• PROBLEM DETAILS: Copy out the data below verbatim.

[[ INPUT DATA, beginning ]]

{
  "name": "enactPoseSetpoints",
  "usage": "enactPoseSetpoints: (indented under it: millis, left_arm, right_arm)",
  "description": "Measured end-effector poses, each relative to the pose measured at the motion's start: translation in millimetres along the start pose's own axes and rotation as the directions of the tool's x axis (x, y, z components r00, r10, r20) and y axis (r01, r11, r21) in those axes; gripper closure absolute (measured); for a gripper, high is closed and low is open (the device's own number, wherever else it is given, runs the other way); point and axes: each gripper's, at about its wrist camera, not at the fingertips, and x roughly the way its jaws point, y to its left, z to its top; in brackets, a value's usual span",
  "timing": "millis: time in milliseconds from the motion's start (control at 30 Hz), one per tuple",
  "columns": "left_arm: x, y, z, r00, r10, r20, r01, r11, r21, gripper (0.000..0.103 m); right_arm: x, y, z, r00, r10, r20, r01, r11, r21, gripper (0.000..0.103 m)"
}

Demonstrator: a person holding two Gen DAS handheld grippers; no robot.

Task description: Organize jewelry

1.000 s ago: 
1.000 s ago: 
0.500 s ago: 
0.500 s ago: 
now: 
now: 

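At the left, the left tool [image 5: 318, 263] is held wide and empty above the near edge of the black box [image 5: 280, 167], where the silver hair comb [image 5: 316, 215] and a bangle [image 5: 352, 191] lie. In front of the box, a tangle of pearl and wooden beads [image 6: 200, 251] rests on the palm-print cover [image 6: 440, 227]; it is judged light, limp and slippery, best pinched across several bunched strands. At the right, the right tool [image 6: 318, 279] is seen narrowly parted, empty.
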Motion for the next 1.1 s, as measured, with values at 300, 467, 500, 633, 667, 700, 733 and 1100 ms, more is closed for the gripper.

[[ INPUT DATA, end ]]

• EXERCISE RESPONSE:
{
  "name": "enactPoseSetpoints",
  "usage": "enactPoseSetpoints: (indented under it: millis, left_arm, right_arm)",
  "description": "Measured end-effector poses, each relative to the pose measured at the motion's start: translation in millimetres along the start pose's own axes and rotation as the directions of the tool's x axis (x, y, z components r00, r10, r20) and y axis (r01, r11, r21) in those axes; gripper closure absolute (measured); for a gripper, high is closed and low is open (the device's own number, wherever else it is given, runs the other way); point and axes: each gripper's, at about its wrist camera, not at the fingertips, and x roughly the way its jaws point, y to its left, z to its top; in brackets, a value's usual span",
  "timing": "millis: time in milliseconds from the motion's start (control at 30 Hz), one per tuple",
  "columns": "left_arm: x, y, z, r00, r10, r20, r01, r11, r21, gripper (0.000..0.103 m); right_arm: x, y, z, r00, r10, r20, r01, r11, r21, gripper (0.000..0.103 m)"
}

Demonstrator: a person holding two Gen DAS handheld grippers; no robot.

Task description: Organize jewelry

1.000 s ago: 
1.000 s ago: 
0.500 s ago: 
0.500 s ago: 
now: 
now: 

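At the left, the left tool [image 5: 318, 263] is held wide and empty above the near edge of the black box [image 5: 280, 167], where the silver hair comb [image 5: 316, 215] and a bangle [image 5: 352, 191] lie. In front of the box, a tangle of pearl and wooden beads [image 6: 200, 251] rests on the palm-print cover [image 6: 440, 227]; it is judged light, limp and slippery, best pinched across several bunched strands. At the right, the right tool [image 6: 318, 279] is seen narrowly parted, empty.
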Motion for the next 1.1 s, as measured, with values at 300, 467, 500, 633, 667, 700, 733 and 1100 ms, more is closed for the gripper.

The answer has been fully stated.